What would genuine economic progress look like today? The orthodox answer is that a bigger economy is always better. But this idea is increasingly strained by the knowledge that, on a finite planet, economies can’t grow forever.
If developed nations were to grow GDP by 2% over coming decades, and by 2050 the global population had achieved a similar standard of living, the global economy would be approximately 15 times larger than it is today in terms of GDP. If the global economy grew at 3% from then on it would be 30 times larger than the current economy by 2073, and 60 times larger by the end of this century.
It is utterly implausible to think that planetary ecosystems could withstand the impacts of a global economy that was 15, 30, or 60 times larger than it is today. Even a global economy twice or four times as big should be of profound ecological concern.

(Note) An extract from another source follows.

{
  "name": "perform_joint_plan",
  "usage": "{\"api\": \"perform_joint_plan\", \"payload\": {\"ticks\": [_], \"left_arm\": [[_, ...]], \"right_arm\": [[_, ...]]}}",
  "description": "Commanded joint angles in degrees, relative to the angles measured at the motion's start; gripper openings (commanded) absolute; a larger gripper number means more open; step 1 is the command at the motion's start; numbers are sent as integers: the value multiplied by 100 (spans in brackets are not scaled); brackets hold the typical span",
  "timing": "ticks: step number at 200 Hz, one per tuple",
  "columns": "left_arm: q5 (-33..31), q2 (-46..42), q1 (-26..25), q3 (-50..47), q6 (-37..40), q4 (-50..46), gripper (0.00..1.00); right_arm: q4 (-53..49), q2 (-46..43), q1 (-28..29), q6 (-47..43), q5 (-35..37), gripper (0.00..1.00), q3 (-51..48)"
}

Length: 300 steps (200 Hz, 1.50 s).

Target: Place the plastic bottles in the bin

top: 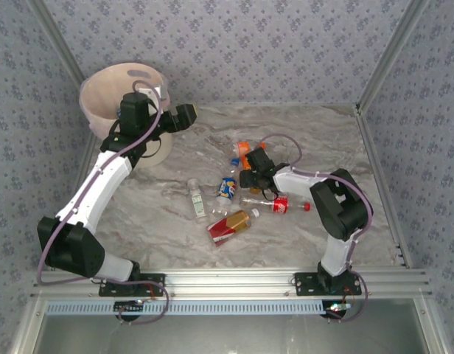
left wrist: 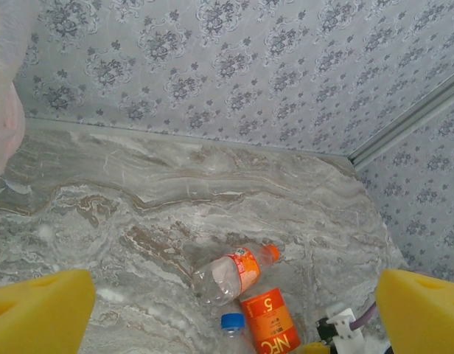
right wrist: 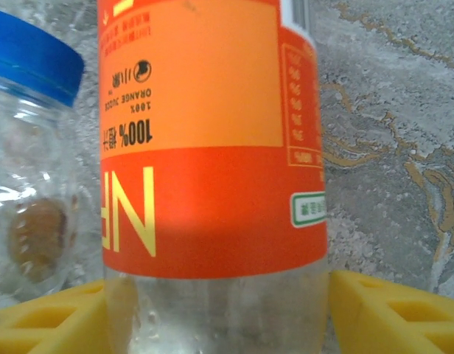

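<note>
Several plastic bottles lie in the middle of the marble table (top: 308, 147). My right gripper (right wrist: 216, 317) is down among them, its yellow fingers (right wrist: 389, 313) pressed on both sides of the clear base of an orange-and-red NFC bottle (right wrist: 205, 147) that lies on the table. A blue-capped bottle (right wrist: 32, 147) lies just left of it. My left gripper (top: 184, 116) hangs open and empty beside the cream bin (top: 102, 88) at the far left. From there it looks down on an orange-capped bottle (left wrist: 231, 273) and the NFC bottle (left wrist: 267, 321).
More bottles lie nearer the arms: a blue-label one (top: 227, 188), a clear green-label one (top: 197, 198), a red-label one (top: 275, 204) and a red-and-yellow one (top: 228, 225). Patterned walls close in the table at the back and sides.
</note>
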Motion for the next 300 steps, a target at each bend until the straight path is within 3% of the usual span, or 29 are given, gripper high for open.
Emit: {"api": "perform_joint_plan", "payload": {"ticks": [1, 60, 152, 204, 246, 300], "left_arm": [[136, -50, -41, -40, -94, 37, 98], [193, -29, -76, -151, -130, -26, 98], [787, 401, -351, 332, -72, -260, 98], [998, 693, -685, 486, 70, -180, 98], [1404, 873, -883, 492, 172, 57, 98], [2095, 1304, -1113, 696, 71, 389, 98]], "right_arm": [[-73, 154, 17, -65, 349, 69, 167], [574, -347, 12, -418, 744, 54, -291], [2609, -1794, 121, -1099, 921, 44, -1570], [3669, -2167, 158, -1136, 49, 43, -1916], [4704, -2255, 201, -1084, -690, 42, -2169], [5298, -2175, 210, -633, -1642, 42, -2116]]}}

It has been estimated that we would need one and a half Earths to sustain the existing economy into the future. Every year this ecological overshoot continues, the foundations of our existence, and that of other species, are undermined. Like a snake eating its own tail, our growth-orientated civilisation suffers from the delusion that there are no environmental limits to growth. But rethinking growth in an age of limits cannot be avoided. The only question is whether it will be by design or disaster.
This realisation has given rise to calls for economic “degrowth”. This means a phase of planned and equitable economic contraction in the richest nations, eventually reaching a steady state that operates within Earth’s biophysical limits.

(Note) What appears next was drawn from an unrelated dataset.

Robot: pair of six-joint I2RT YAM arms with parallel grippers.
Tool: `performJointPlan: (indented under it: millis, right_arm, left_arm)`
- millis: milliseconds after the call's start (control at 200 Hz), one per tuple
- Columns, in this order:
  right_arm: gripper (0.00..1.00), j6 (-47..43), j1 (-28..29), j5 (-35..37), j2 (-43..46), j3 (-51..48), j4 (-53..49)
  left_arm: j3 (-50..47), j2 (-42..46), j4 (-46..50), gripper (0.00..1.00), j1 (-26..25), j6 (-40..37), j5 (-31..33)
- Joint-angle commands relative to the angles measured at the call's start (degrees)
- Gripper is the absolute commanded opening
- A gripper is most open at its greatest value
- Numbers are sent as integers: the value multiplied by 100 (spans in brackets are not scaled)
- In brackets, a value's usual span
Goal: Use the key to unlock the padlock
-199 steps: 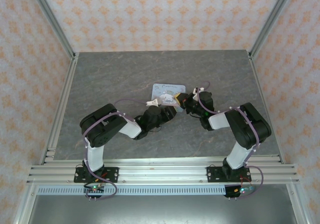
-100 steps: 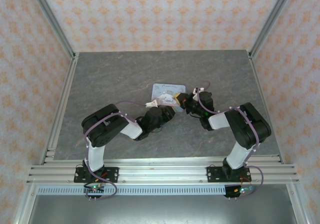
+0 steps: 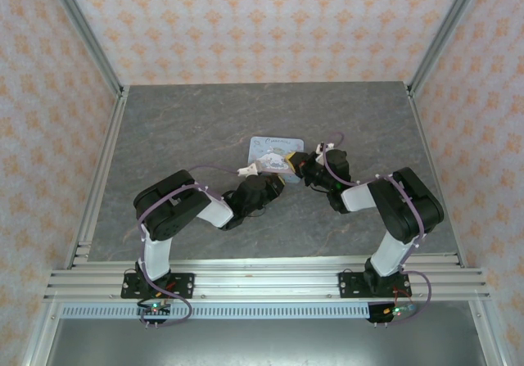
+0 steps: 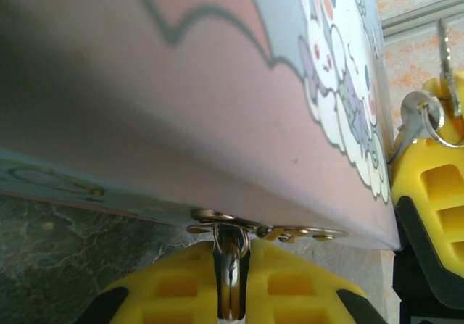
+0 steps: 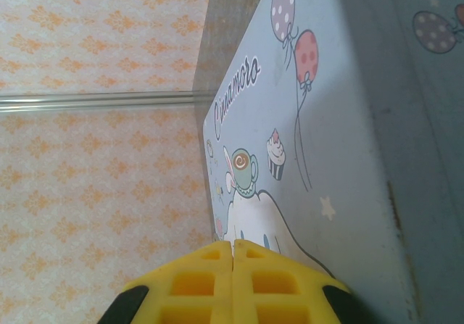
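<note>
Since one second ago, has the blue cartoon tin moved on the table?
No. In the top view the tin keeps its place and angle against the table's back edge.

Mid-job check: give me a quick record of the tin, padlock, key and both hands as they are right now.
tin: pale blue, cartoon print, on the table, between both hands
left hand: shut at the tin's clasp
padlock: dark piece with a metal loop, pinched in the left hand, mostly hidden
right hand: fingers closed, by the tin's corner
key: silver, apparently pinched in the right hand
key in padlock: not yet
</note>
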State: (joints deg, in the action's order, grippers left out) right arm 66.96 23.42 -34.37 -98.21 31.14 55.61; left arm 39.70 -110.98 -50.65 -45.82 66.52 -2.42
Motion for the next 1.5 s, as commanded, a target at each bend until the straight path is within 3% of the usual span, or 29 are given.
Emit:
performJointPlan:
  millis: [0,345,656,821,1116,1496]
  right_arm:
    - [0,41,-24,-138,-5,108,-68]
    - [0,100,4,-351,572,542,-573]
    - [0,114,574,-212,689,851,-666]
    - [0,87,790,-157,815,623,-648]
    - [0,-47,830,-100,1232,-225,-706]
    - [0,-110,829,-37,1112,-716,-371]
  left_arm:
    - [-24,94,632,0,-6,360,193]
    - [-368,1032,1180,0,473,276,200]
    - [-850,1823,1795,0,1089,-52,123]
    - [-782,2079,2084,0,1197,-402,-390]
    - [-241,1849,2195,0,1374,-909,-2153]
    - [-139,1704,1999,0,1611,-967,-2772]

At this point, mainstream economists will accuse degrowth advocates of misunderstanding the potential of technology, markets, and efficiency gains to “decouple” economic growth from environmental impact. But there is no misunderstanding here. The fatal problem with the growth model is that it relies on an extent of decoupling that quickly becomes unachievable. We simply cannot make a growing supply of food, clothes, houses, cars, appliances, gadgets, etc. with 15, 30, or 60 times less energy and resources than we do today. We need to embrace renewable energy, but renewable energy cannot sustain an energy-intensive global society of high-end consumers. Some countries have shown trends of decoupling, but under closer examination this is generally because of them outsourcing energy and resource-intensive manufacturing elsewhere. Technology and ‘free markets’ are not the salvation they promised to be.In order to move toward a just and sustainable global economy, developed nations must reduce their resource demands to a ‘fair share’ ecological footprint. This might imply an 80% reduction or more, if the global population is to achieve a similar material living standard. But such significant quantitative reductions cannot be achieved if we persist with the dominant economics of GDP growth. It follows that the developed nations need to initiate policies for a post-growth economy at once, followed in due course by developing nations. This is humanity’s defining challenge in coming years and decades. A degrowth society embraces the necessity of planned economic contraction, seeking to turn our environmental and social crises into opportunities for civilisational renewal. Among other things, we would tend to reduce our working hours in the formal economy in exchange for more home-production and leisure. We would have less income, but more freedom. Thus, in our material simplicity, we would be rich – if we manage the transition wisely.